Nie jestem pierwszy, tylko kolejny poszukujący. Na głębokiej Drwęcy i Redze, lubię łowić na tzw wyciąganego. Bo tak łatwiej. Orka skagitem albo ciężkim speyem, szczególnie na nich, jest dla mojej wiekowej osoby mozolna i zwyczajnie nudna..

Z dawnych czasów pozostała mi w użyciu dwunastostopowa muchówka Pacific Bay - taki pre switch, miękki i mięsisty, coś między 5 a 7. Uniwersał, ale dużo lepszy znad głowy. Tak było dokąd nie odkryłem jego nowej przydatności. Otóż z równie dawnych czasów albo i wcześniejszych pozostała mi skłonność do samodzielnego konstruowania i modyfikowania linek. Kiedyś nie było tak bogato i tak łatwo.. :)  

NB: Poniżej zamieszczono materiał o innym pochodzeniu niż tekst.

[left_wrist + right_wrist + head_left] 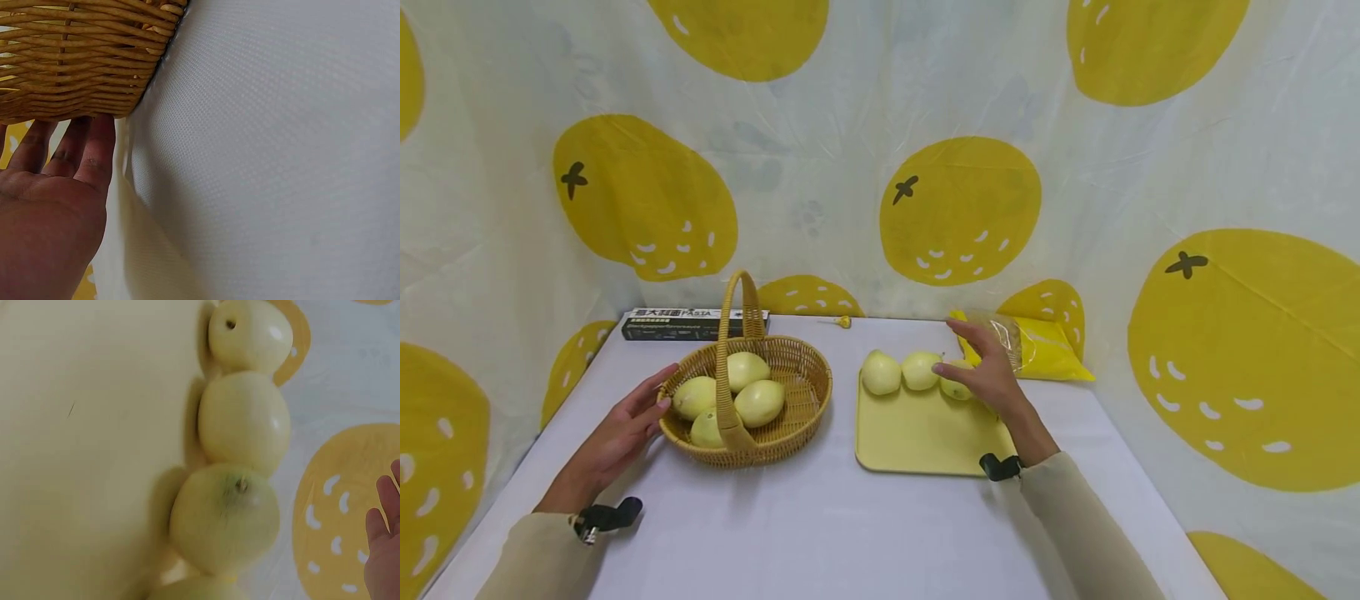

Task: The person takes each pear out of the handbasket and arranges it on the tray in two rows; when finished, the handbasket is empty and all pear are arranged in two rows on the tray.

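In the head view a wicker basket [805, 425] with a tall arched handle holds several pale yellow-green melons [760, 403]. My left hand [617, 442] touches the basket's left side; in the left wrist view its extended fingers [94, 156] lie against the woven wall [81, 69]. A yellow tray [925, 442] lies right of the basket, with a row of similar melons [881, 372] along its far edge. Above the right end of that row is my right hand [992, 375], thumb and fingers spread, holding nothing. It partly covers one melon [225, 519].
A dark pasta box [662, 325] lies behind the basket at the back left. A small yellow item on a thin stick [844, 322] is at the table's back edge. A yellow bag [1052, 350] with a see-through part lies behind the tray's right end. Fruit-printed cloth hangs behind the table.
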Motion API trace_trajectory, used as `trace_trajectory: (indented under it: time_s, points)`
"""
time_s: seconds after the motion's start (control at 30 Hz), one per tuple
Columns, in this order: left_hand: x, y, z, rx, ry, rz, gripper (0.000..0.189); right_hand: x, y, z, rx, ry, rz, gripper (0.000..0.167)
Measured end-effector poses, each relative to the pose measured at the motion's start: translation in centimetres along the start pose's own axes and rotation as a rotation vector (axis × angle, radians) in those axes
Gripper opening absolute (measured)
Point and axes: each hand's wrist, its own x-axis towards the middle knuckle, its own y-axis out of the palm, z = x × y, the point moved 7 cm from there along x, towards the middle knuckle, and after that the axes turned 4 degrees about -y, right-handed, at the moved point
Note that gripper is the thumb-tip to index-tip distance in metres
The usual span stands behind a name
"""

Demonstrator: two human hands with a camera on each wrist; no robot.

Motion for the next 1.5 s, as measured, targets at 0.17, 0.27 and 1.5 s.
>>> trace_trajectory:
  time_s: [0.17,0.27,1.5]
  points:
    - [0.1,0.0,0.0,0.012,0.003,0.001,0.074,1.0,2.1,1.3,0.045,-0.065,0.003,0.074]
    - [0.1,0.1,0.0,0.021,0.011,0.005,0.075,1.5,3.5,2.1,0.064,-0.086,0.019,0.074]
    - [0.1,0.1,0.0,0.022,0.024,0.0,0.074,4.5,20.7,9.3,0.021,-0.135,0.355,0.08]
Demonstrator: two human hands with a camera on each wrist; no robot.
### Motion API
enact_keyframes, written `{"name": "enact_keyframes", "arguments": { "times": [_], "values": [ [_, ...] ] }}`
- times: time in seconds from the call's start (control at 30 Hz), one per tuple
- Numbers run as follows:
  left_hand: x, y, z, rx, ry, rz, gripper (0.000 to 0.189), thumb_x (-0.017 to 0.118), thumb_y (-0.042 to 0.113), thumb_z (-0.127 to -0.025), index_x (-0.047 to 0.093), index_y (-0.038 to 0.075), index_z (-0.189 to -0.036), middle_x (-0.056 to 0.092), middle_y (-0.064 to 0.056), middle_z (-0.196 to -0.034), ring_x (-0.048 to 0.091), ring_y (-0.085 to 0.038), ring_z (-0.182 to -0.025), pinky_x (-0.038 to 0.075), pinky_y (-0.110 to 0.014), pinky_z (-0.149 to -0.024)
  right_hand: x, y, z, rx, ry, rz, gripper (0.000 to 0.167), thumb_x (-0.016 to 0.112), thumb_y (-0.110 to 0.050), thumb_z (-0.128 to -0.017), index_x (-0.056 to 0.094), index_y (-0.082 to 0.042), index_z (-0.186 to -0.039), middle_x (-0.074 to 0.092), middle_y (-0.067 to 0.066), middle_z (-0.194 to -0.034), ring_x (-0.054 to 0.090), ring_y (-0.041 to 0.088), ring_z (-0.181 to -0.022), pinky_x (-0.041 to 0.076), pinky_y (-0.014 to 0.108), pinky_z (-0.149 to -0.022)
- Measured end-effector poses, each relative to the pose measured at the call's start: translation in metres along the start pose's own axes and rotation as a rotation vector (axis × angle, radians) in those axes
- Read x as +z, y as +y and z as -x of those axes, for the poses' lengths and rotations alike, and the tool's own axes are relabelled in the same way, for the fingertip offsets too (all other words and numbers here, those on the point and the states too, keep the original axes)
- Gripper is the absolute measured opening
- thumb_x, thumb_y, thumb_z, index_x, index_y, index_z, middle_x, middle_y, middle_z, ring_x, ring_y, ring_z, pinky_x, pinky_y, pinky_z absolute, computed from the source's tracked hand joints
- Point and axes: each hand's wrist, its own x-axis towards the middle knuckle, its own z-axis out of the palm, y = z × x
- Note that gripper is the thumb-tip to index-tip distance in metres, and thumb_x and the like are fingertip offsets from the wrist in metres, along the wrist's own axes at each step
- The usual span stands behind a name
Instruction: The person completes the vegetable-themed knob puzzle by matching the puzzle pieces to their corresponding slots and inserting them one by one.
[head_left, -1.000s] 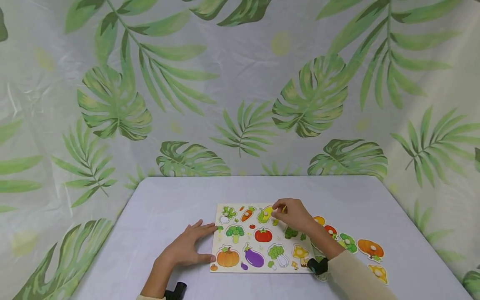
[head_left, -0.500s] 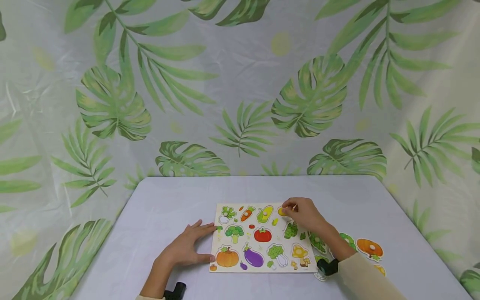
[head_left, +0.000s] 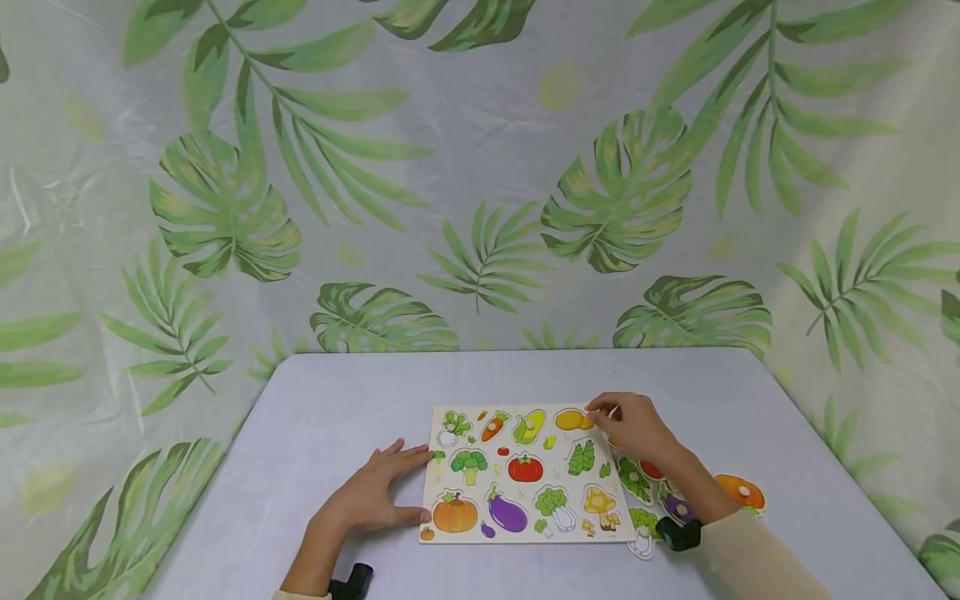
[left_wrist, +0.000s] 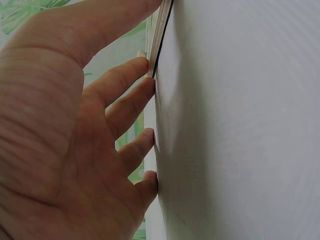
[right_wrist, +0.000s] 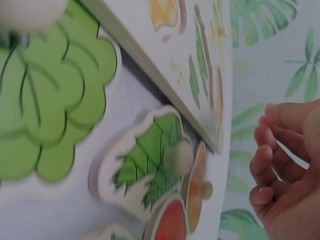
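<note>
A vegetable puzzle board [head_left: 553,471] lies on the table. My left hand [head_left: 378,492] has its fingers spread, with fingertips and thumb at the board's left edge; the left wrist view shows the fingertips against that edge and the cloth. Over the board's upper right corner, by the potato picture [head_left: 570,419], is my right hand [head_left: 633,425], fingers loosely bent. Nothing shows between its fingers [right_wrist: 262,165] in the right wrist view. A corn piece [head_left: 531,427] and a carrot piece [head_left: 493,428], each with a knob, sit in the top row, beside a white radish piece [head_left: 452,429].
Loose knobbed pieces lie right of the board, partly under my right forearm: a leafy green piece [head_left: 633,479], an eggplant [head_left: 677,507], a bok choy [head_left: 643,523] and a pumpkin [head_left: 738,490]. A leaf-patterned curtain [head_left: 480,167] hangs behind the table.
My right hand has moved right from beside the corn piece, past the potato picture, to the board's upper right corner. My left hand has stayed at the left edge.
</note>
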Motion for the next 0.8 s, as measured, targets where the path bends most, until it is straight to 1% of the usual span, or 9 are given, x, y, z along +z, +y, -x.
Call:
{"name": "enact_keyframes", "arguments": {
  "times": [0.1,0.3,0.33,0.43,0.53,0.67,0.8],
  "values": [
    [0.000,0.001,0.000,0.007,0.005,0.002,0.087,0.084,0.056,-0.078,0.054,0.020,-0.151,0.049,-0.005,-0.159,0.026,-0.046,-0.155,0.016,-0.072,-0.123,-0.006,0.003,0.003,0.006,0.007,0.010,0.020,0.069,-0.019,-0.100,0.075,-0.006,-0.114,0.069,0.004,-0.094,0.054,0.017,-0.074,0.048,0.025,-0.057],
    [0.000,0.000,0.001,0.012,0.008,0.003,0.087,0.083,0.057,-0.077,0.054,0.020,-0.151,0.049,-0.006,-0.159,0.027,-0.046,-0.154,0.017,-0.073,-0.122,-0.014,0.014,0.008,0.049,-0.004,0.028,0.022,0.069,-0.021,-0.099,0.075,-0.007,-0.116,0.068,0.004,-0.095,0.055,0.017,-0.077,0.051,0.022,-0.059],
    [0.001,-0.001,0.001,0.012,0.008,0.004,0.087,0.083,0.057,-0.077,0.054,0.020,-0.151,0.049,-0.006,-0.159,0.027,-0.046,-0.154,0.017,-0.073,-0.122,-0.015,0.016,0.008,0.054,-0.007,0.034,0.022,0.069,-0.021,-0.099,0.075,-0.007,-0.116,0.068,0.005,-0.095,0.055,0.017,-0.077,0.051,0.022,-0.058],
    [0.001,-0.002,0.001,0.013,0.011,0.005,0.088,0.084,0.057,-0.077,0.054,0.020,-0.150,0.050,-0.005,-0.159,0.028,-0.046,-0.154,0.017,-0.073,-0.122,-0.018,0.022,0.011,0.071,-0.022,0.037,0.022,0.070,-0.020,-0.099,0.075,-0.007,-0.116,0.066,0.006,-0.095,0.054,0.018,-0.077,0.051,0.024,-0.052],
    [0.001,-0.004,-0.001,0.009,0.011,-0.002,0.087,0.084,0.056,-0.077,0.054,0.021,-0.151,0.050,-0.004,-0.159,0.027,-0.044,-0.155,0.017,-0.072,-0.123,-0.020,0.027,0.013,0.068,-0.033,0.046,0.020,0.070,-0.017,-0.098,0.075,-0.008,-0.115,0.065,0.005,-0.093,0.053,0.018,-0.077,0.051,0.025,-0.050],
    [0.002,-0.003,-0.001,0.005,0.011,0.003,0.087,0.084,0.056,-0.076,0.055,0.021,-0.150,0.050,-0.004,-0.159,0.027,-0.045,-0.155,0.017,-0.072,-0.123,-0.021,0.032,0.017,0.058,-0.053,0.057,0.020,0.070,-0.015,-0.097,0.075,-0.007,-0.114,0.066,0.003,-0.091,0.055,0.018,-0.077,0.053,0.024,-0.054],
    [0.002,-0.003,-0.001,0.002,0.004,0.007,0.087,0.084,0.056,-0.076,0.054,0.021,-0.151,0.049,-0.005,-0.159,0.026,-0.045,-0.155,0.016,-0.072,-0.123,-0.021,0.035,0.020,0.079,-0.060,0.069,0.019,0.071,-0.019,-0.097,0.075,-0.008,-0.112,0.064,0.001,-0.087,0.055,0.017,-0.077,0.053,0.023,-0.055]
  ]
}}
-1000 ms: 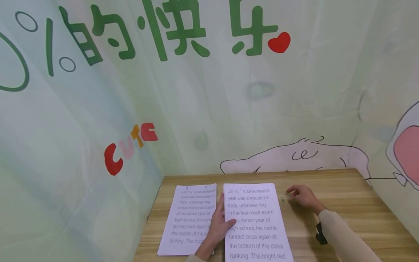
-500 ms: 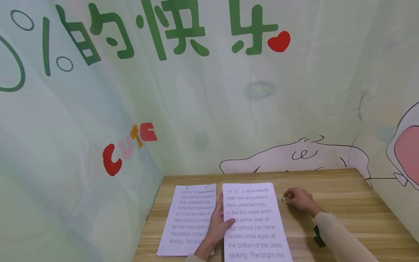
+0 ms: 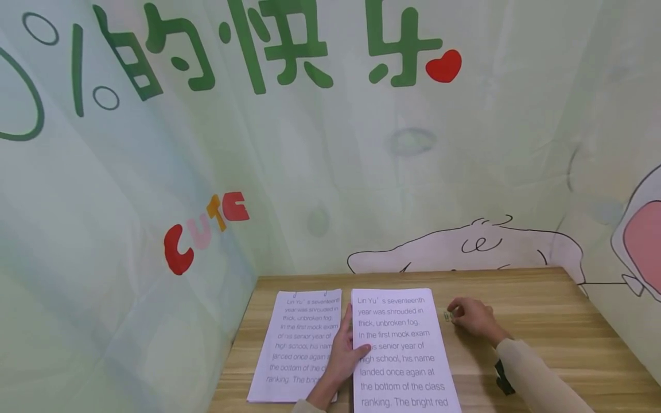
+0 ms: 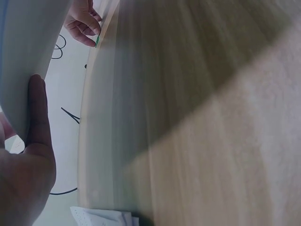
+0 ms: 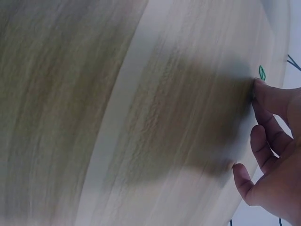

Starą metodą prób i błędów do odciętych, grubszych sześciu metrów pływającej głowicy dołączyłem 3.6 metrowy, niemniej stary leader salmon Powerflex Rio. Wyszedł z tego multitip lub sink tip, co kto woli.. ja nie wiem, o wadze mw 15 gramów. Rzucam to coś w nurt, pozwalam aby tonęło, łowiło i spłynęło, opuszczam za nim kij, po czym wprawiam linkę w ślizg i jednym półokrągłym ruchem szczytówki, tuż nad samą wodą, posyłam w górę. Nawet trochę runningu pociągnie.. Wiatr nie przeszkadza, drzewa , krzaki, trzciny. Źle się przetacza, ale znad głowy jak 40+ idzie..           

          

  • Like 1
Odnośnik do komentarza
Udostępnij na innych stronach

Wyszedł Ci dokładnie zestaw skagitowy, przed którym tak się bronisz :D

Przerzucasz zestaw powyżej (circle C albo snap T) i co dalej? Wyrywasz i walisz znad głowy, rzucasz rolką/speyem, czy ten przerzut w górę idzie po skosie pod drugi brzeg i już łowisz?

  • Like 1
Odnośnik do komentarza
Udostępnij na innych stronach

Niby tak.. Ale ta część wprawiająca w skagit głowicę jest za lekka dla tego muskularnego, ale i wolnego kija. Jak sztukuję kawałkiem tonącej głowicy. to lata regulaminowo.. i sztampowo. Ale nie z brzegu! Sam jestem zdumiony jak łatwo to ustrojstwo chodzi, w sumie jest to rzut znad głowy wykonany w płaszczyźnie poziomej  :) Można przerzucić jednym ruchem, o dowolny kąt większy od prostego, bez zbędnego bogactwa między wymachów, szybko tonie. łatwo animować,  zresztą często dalej rzucać nie ma wyraźnej potrzeby. 12- 15 metrów nawet pod silny wiatr  :)  

Odnośnik do komentarza
Udostępnij na innych stronach

Wyszedł Ci dokładnie zestaw skagitowy, przed którym tak się bronisz :D

Przerzucasz zestaw powyżej (circle C albo snap T) i co dalej? Wyrywasz i walisz znad głowy, rzucasz rolką/speyem, czy ten przerzut w górę idzie po skosie pod drugi brzeg i już łowisz?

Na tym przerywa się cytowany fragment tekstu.